TL;DR — Key Takeaways
- A VKS (vSphere Kubernetes Service) upgrade that stalls in VCF 9 is rarely a Kubernetes bug — it is almost always version compatibility, a blocked node drain, or control-plane health.
- Compatibility first: a
SystemChecksSucceededprecheck failure means the target Tanzu Kubernetes release (VKr) is not a valid hop from where you are. - The #1 stall is a PodDisruptionBudget with zero allowed disruptions, which pins a node in Ready,SchedulingDisabled forever.
- Control plane done but workers stuck? Look at MachineDeployment version and whether the cluster has spare capacity to roll a new node.
- When all else looks healthy, suspect etcd member health or leftover Pinniped-Concierge pods (VKS 3.3+).
kubectl against a Supervisor. Prerequisites: Supervisor context access and a cluster mid-upgrade or refusing to start one.
Provisioning a fresh VKS cluster is the easy part — the failure modes there are well known, and I covered them in 5 things that break VKS clusters in VCF 9. Upgrades are a different animal. A rolling upgrade replaces every node in place, drains workloads, and respects the guarantees your applications asked for — so it can wedge in places a clean build never touches. When the progress bar freezes at 40%, the instinct is to blame Kubernetes. It almost never is. Here are the five things that actually stall a VKS cluster upgrade in VCF 9, and how to clear each one.
1. Incompatible target version — the upgrade never even starts
If the update refuses to initiate — as opposed to starting and hanging — you are looking at a compatibility precheck, not a runtime fault.

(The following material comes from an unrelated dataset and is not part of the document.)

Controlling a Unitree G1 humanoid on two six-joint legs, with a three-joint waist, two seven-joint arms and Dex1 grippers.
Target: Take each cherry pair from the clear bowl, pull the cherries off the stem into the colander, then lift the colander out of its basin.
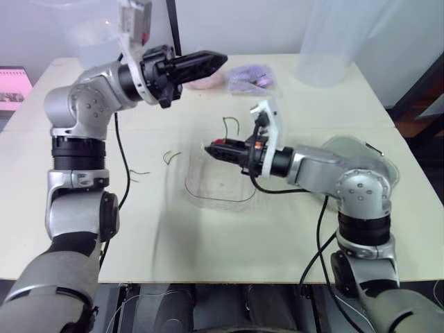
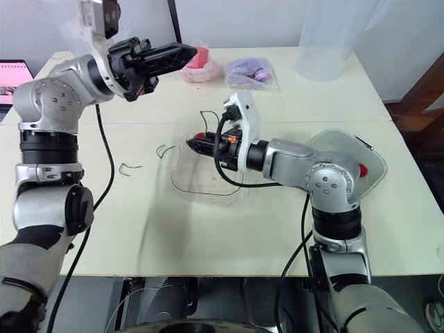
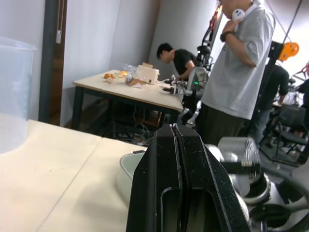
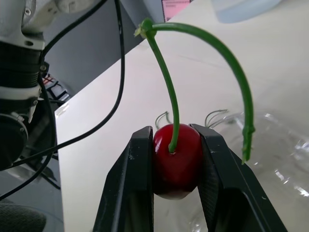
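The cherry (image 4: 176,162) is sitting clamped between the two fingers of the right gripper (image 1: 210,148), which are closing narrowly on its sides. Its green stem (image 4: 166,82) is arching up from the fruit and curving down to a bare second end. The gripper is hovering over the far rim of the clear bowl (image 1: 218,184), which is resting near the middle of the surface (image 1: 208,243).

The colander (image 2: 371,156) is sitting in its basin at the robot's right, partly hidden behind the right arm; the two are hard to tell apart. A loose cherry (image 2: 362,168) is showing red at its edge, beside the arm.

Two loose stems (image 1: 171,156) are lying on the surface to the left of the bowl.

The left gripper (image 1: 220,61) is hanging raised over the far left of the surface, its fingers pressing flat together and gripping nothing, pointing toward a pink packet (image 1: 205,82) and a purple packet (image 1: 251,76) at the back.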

VKS will report update cannot be initiated with the condition SystemChecksSucceeded set to False. The usual cause is that the Tanzu Kubernetes release (VKr) you are targeting is not a legal single hop from your current one, or the Supervisor itself is too old to serve it. As a concrete 2026 example: VKS 3.6 requires Supervisor Kubernetes 1.30 or later, drops compatibility for VKr v1.31, and expects every cluster to already be on at least VKr 1.32 before you move — and you can only upgrade to VKS 3.6 directly if the installed VKS version is at least 3.3. Skip a rung on that ladder and the precheck blocks you.
# From the Supervisor context, list the releases you are allowed to move to
kubectl get tanzukubernetesrelease
# Check a specific cluster's compatible-upgrades annotation
kubectl get cluster <cluster-name> -n <namespace> \
-o jsonpath='{.metadata.annotations.run\.tanzu\.vmware\.com/resolve-tkr}'
# Read why the precheck failed
kubectl describe cluster <cluster-name> -n <namespace> | grep -A5 SystemChecks
The fix is to walk the ladder one supported VKr at a time rather than jumping to the newest. Always validate the hop against the Broadcom interoperability matrix and the “Verify VKS Cluster Compatibility for Updates” checklist before you touch production.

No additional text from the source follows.